SOURCE MATERIAL →
[Start of Attachment]

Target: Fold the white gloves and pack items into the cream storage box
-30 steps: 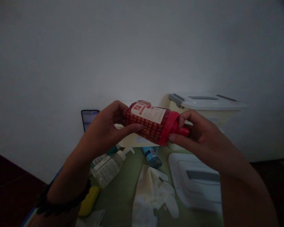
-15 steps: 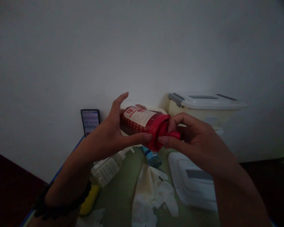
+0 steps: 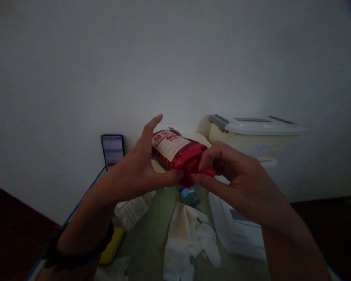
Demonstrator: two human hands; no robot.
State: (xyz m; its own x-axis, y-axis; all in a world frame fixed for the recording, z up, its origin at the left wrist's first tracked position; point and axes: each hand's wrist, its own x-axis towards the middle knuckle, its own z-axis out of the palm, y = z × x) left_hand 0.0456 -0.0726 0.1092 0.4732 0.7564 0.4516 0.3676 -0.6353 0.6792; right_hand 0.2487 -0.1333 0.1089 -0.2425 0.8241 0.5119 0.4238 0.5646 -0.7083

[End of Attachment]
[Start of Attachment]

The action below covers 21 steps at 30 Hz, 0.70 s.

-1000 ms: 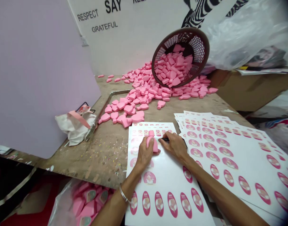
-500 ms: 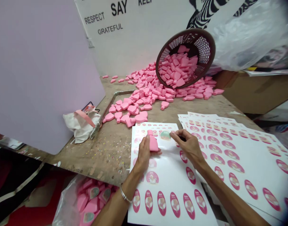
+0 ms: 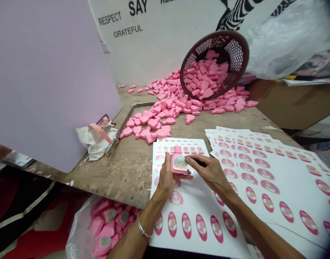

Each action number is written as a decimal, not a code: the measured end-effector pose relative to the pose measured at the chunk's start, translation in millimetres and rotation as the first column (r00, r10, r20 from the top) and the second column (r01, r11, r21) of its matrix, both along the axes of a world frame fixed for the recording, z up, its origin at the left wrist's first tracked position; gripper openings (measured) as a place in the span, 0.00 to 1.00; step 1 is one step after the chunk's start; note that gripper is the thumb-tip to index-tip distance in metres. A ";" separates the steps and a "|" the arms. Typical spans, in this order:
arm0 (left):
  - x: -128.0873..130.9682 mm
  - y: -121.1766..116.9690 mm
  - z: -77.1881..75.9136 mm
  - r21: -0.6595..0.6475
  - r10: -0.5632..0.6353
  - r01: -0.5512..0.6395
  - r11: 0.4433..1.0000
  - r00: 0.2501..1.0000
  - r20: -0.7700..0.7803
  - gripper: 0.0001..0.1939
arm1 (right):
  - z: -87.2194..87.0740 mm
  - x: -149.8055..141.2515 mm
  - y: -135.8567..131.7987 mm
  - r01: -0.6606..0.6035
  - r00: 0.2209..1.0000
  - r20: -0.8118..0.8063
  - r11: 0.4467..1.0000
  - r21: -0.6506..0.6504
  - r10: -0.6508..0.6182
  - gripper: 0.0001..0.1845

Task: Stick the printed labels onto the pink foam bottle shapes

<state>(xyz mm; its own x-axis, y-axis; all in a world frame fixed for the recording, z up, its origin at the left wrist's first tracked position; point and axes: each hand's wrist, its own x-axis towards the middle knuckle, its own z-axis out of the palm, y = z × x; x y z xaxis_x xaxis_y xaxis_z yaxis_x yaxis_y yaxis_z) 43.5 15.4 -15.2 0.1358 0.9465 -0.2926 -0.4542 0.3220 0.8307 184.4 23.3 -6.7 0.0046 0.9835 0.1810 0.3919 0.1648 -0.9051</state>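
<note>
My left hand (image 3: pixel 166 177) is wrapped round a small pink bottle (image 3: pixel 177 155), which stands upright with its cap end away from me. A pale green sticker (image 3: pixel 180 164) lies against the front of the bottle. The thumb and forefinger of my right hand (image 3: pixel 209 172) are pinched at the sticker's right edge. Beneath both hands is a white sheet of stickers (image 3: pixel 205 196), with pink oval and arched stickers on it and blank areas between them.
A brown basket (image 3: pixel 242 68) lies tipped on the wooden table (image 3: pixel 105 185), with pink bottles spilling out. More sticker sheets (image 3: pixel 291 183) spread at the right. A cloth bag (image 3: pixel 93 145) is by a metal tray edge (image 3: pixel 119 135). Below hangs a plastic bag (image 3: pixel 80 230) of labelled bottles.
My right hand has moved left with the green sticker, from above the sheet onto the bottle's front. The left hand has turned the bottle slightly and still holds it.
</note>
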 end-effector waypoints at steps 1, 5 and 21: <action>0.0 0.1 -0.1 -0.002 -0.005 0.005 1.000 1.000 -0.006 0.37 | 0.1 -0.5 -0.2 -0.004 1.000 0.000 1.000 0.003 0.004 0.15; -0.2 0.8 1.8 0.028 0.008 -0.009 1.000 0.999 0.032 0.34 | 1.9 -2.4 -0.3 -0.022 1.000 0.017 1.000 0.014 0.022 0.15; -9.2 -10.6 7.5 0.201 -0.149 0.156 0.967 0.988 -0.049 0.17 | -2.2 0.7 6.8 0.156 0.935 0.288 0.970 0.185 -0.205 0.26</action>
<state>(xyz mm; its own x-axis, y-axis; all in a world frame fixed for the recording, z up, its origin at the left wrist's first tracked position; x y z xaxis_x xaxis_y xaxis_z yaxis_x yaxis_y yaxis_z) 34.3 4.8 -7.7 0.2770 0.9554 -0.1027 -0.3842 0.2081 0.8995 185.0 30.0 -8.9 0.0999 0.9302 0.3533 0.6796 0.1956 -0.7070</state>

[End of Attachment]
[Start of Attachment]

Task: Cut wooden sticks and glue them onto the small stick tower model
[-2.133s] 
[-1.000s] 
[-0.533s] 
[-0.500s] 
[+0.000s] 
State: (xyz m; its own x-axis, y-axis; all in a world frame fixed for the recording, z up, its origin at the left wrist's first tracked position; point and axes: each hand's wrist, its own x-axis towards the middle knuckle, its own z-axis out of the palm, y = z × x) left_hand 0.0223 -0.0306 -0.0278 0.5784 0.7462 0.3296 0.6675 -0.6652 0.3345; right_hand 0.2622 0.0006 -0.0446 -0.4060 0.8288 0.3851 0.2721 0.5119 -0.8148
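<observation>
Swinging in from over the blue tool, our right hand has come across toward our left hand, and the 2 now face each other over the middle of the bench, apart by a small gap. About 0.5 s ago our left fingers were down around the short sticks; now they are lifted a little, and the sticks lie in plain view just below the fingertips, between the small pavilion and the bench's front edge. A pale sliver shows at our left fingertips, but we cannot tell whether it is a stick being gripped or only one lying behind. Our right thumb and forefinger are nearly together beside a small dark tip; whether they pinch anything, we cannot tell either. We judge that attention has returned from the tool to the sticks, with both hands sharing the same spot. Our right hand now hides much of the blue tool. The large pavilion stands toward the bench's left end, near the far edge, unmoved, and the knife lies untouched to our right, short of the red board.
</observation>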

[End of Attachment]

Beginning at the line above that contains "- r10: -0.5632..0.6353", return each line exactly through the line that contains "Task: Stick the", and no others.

  - r10: -0.5632..0.6353
  - r01: -0.5512..0.6395
  - r11: 0.4433..1.0000
  - r00: 0.2501..1.0000
  - r20: -0.7700..0.7803
  - gripper: 0.0001..0.1939
arm1 (right):
  - z: -87.2194..87.0740 mm
  - x: -149.8055..141.2515 mm
  - y: -135.8567..131.7987 mm
  - r01: -0.6606..0.6035
  - r00: 0.2209..1.0000
  - r20: -0.8118..0.8063
  - r11: 0.4467..1.0000
  - r21: -0.6506..0.6504
  - r10: -0.6508..0.6182
  - gripper: 0.0001..0.1845

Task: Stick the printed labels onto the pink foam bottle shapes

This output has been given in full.